This is a prospective cohort study assessing the change in urinary CCL2 levels before and after bariatric surgery, conducted at a teaching university hospital from June 2016 to June 2018. The study was conducted following the principles of the Declaration of Helsinki. Ethics approval was obtained before the start of this study from our institutional review board, Universiti Kebangsaan Malaysia Research Ethics Committee (reference number: FF-2017-035). This study was also registered with the Thai Clinical Trials Registry with the number TCTR20190825002. Written informed consent was taken prior to study commencement. All data collected were kept confidential, and patients were allowed to refuse participation in the study. Data presented do not identify individuals.

Purposive sampling method was employed. We included patients of both genders aged 18–65 years, with a BMI of ≥37.5 kg/m2 with no history of renal disease who are planned for bariatric surgery. Patients who received steroid therapy within six months prior to the surgery, patients with malignancy, patients who are pregnant, and patients with stage 3 A kidney disease and beyond (defined as an eGFR < 60 mL/min/1.73 m2) were excluded.

A multidisciplinary team performed a thorough assessment, and the final bariatric procedure to be performed is decided, taking into consideration the patient's choice as well. These procedures include SAGB, RYGB, and SG, all performed via laparoscopic approach by a consultant upper gastrointestinal surgeon with more than five years' experience. Venous blood and midstream urine samples were taken preoperatively and six months after the surgery. Midstream urine was collected into sterile containers in the morning. The biochemical evaluation was performed for serum creatinine and HbA1c, urinary CCL2, and urine ACR. Serum creatinine and HbA1c were measured using standard laboratory methods.

EGFR was calculated using the MDRD 4 variable formula23. An abnormal glomerular filtration rate is defined as eGFR < 90 mL/min per 1.73 m2 based on the National Kidney Foundation Kidney Disease Outcomes Quality Initiative (KDOQI)24. All urine samples were centrifuged at 1600g for 10 min at 4 °C, and the supernatant was stored at −80 °C until further analysis. The reading of urine albumin was expressed as urine albumin-creatinine ratio (ACR)17.

The level of urinary CCL2 was measured using specific enzyme-linked immunoassay (ELISA) kits (Minneapolis, Minn, USA, R&D Systems). Dilution of urine samples was performed according to the manufacturer's instructions.
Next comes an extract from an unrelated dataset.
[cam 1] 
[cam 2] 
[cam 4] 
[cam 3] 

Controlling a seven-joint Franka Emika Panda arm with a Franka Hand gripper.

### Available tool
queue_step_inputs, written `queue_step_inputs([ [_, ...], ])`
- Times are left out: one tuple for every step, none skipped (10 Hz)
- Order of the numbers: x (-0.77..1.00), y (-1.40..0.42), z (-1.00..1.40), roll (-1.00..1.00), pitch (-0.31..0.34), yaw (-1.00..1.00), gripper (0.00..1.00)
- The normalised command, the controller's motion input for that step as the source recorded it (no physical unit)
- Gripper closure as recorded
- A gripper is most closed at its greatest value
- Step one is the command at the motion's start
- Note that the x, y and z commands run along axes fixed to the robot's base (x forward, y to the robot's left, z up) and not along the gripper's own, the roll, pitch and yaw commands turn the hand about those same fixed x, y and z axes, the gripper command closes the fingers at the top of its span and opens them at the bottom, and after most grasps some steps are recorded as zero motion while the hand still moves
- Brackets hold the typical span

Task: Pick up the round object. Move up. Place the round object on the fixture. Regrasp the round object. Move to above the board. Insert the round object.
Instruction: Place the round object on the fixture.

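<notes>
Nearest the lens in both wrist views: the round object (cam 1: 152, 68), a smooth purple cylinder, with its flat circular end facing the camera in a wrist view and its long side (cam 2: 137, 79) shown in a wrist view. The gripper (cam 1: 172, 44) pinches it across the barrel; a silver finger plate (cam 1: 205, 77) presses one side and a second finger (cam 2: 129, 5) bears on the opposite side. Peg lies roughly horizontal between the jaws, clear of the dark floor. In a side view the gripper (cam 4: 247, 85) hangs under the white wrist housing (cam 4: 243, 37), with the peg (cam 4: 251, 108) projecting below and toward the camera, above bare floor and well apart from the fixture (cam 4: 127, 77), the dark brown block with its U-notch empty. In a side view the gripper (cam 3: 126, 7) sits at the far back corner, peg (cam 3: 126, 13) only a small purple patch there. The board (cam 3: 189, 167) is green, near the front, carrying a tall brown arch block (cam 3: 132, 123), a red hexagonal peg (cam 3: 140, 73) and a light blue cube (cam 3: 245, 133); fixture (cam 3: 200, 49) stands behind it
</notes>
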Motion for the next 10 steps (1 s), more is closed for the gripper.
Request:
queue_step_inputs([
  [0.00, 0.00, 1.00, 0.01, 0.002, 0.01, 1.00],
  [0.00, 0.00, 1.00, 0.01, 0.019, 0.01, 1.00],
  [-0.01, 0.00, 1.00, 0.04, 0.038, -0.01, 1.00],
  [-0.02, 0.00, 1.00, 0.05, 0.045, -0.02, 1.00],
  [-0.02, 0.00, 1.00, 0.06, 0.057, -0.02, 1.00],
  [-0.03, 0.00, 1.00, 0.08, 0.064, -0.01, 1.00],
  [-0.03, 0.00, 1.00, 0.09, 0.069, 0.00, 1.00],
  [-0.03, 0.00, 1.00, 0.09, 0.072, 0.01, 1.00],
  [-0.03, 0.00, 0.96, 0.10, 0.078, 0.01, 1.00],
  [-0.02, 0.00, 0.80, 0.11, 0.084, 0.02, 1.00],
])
Samples were then incubated for two hours at room temperature. After washing the plates, a conjugate was added to erase any unbound substances and was left alone for an hour. A substrate solution was then added after washing the plates. Stop solution was added after incubation for 20 min at room temperature. The absorbance was then read at 450 nm with the correction wavelength set at 540 nm. All samples were assayed in duplicate. Urine CCL2 levels were expressed as pictogram per ml (pg/ml).

The study planned as a continuous response variable based on a previous study25. The difference in the response is normally distributed with a standard deviation of 25. If true difference in the mean response is 13, we will need 58 subjects to be able to reject the null hypothesis that this response difference is zero with probability (power) of 0.8, and confidence interval of 95%. Type I error probability associated with this test of this null hypothesis is 0.0526.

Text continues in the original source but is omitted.